RPI image not resolving DNSSEC (recursive server)
Opened this issue · 2 comments
Describe the bug
RPI image does not resolve insecure DNS properly when used as recursive server.
To Reproduce
Steps to reproduce the behaviour:
- Composite file:
unbound:
image: mvance/unbound-rpi:1.17.0
container_name: unbound
hostname: unbound
restart: always
volumes:
- /home/pi/docker/volumes/unbound:/opt/unbound/etc/unbound
networks:
mainnet:
ipv4_address: 172.20.0.10 # Used in Pi-Hole "Upstream DNS Servers" config
ports:
- "5335:53/tcp"
- "5335:53/udp"
- Customizations (config files)
server:
logfile: "/opt/unbound/etc/unbound/unbound.log"
verbosity: 2
port: 53
do-ip4: yes
do-udp: yes
do-tcp: yes
do-ip6: no
prefer-ip6: no
root-hints: "/opt/unbound/etc/unbound/root.hints"
harden-glue: yes
harden-dnssec-stripped: yes
use-caps-for-id: no
edns-buffer-size: 1232
prefetch: yes
num-threads: 1
private-address: 192.168.0.0/16
private-address: 169.254.0.0/16
private-address: 172.16.0.0/12
private-address: 10.0.0.0/8
private-address: fd00::/8
private-address: fe80::/10
access-control: 172.16.0.0/12 allow_snoop
interface: 0.0.0.0@53
chroot: "/opt/unbound/etc/unbound"
directory: "/opt/unbound/etc/unbound"
auto-trust-anchor-file: "var/root.key"
tls-cert-bundle: /etc/ssl/certs/ca-certificates.crt
cache-max-ttl: 86400
cache-min-ttl: 300
remote-control:
control-enable: no
Expected behavior
Running from the host RPI system:
dig fail01.dnssec.works @127.0.0.1 -p 5335
; <<>> DiG 9.16.37-Debian <<>> fail01.dnssec.works @127.0.0.1 -p 5335
;; global options: +cmd
;; Got answer:
;; ->>HEADER<<- opcode: QUERY, status: SERVFAIL, id: 46756
;; flags: qr rd ra; QUERY: 1, ANSWER: 0, AUTHORITY: 0, ADDITIONAL: 1
;; OPT PSEUDOSECTION:
; EDNS: version: 0, flags:; udp: 1232
;; QUESTION SECTION:
;fail01.dnssec.works.

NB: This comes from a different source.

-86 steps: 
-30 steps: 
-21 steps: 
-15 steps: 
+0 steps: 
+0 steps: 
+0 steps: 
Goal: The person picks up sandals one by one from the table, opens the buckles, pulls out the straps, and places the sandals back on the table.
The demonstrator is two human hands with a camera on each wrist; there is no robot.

IN A
;; Query time: 0 msec
;; SERVER: 127.0.0.1#5335(127.0.0.1)
;; WHEN: Tue Feb 14 09:55:58 -03 2023
;; MSG SIZE rcvd: 48
Error messages
Running from the host RPI system:
dig fail01.dnssec.works @127.0.0.1 -p 5335 +trace
; <<>> DiG 9.16.37-Debian <<>> fail01.dnssec.works @127.0.0.1 -p 5335 +trace
;; global options: +cmd
. 86317 IN NS j.root-servers.net.
. 86317 IN NS k.root-servers.net.
. 86317 IN NS l.root-servers.net.
. 86317 IN NS m.root-servers.net.
. 86317 IN NS a.root-servers.net.
. 86317 IN NS b.root-servers.net.
. 86317 IN NS c.root-servers.net.
. 86317 IN NS d.root-servers.net.
. 86317 IN NS e.root-servers.net.
. 86317 IN NS f.root-servers.net.
. 86317 IN NS g.root-servers.net.
. 86317 IN NS h.root-servers.net.
. 86317 IN NS i.root-servers.net.
. 86317 IN RRSIG NS 8 0 518400 20230227050000 20230214040000 951 . VXSm59w17QNYoRwEE0GiV2q7+rjstTER5+axR8/FdNNUGy4CeRkgNsde Hf8Z7w76aAev6NeZeRIAkhQBDzxlqruMR1t+7u3X+d+xp1eF9qib4Avd v8FnnHE1kUN8/uux6kN8vZ+aBM4eZ9pCyC2XdRz2IKVNsDOrasxEMl1x E0hBDD6EU/KPYwOiAf+B1XeKtSYf640mdG4FEgdhKvjeV1TofcMjZT9e KNEUoSi7oQqQEYllR/58TcoOf0S8zo1U9YnRniG9NzW30XjIXeZ9VK5U LdQ++X9oMP1foSvV7jpuSr8fxmqqjT7+zx/Wg/tTByTgxCPp2fNCbjmt AVXwtg==
;; Received 525 bytes from 127.0.0.1#5335(127.0.0.1) in 15 ms
;; connection timed out; no servers could be reached
Additional context
Host RPI is
Linux raspberrypi 6.1.11-v8+ #1630 SMP PREEMPT Fri Feb 10 12:11:31 GMT 2023 aarch64 GNU/Linux
To add more into this, it works intermittently. At random intervals it resolves as expected, and many other times it does not. Maybe a missconfiguration on my side?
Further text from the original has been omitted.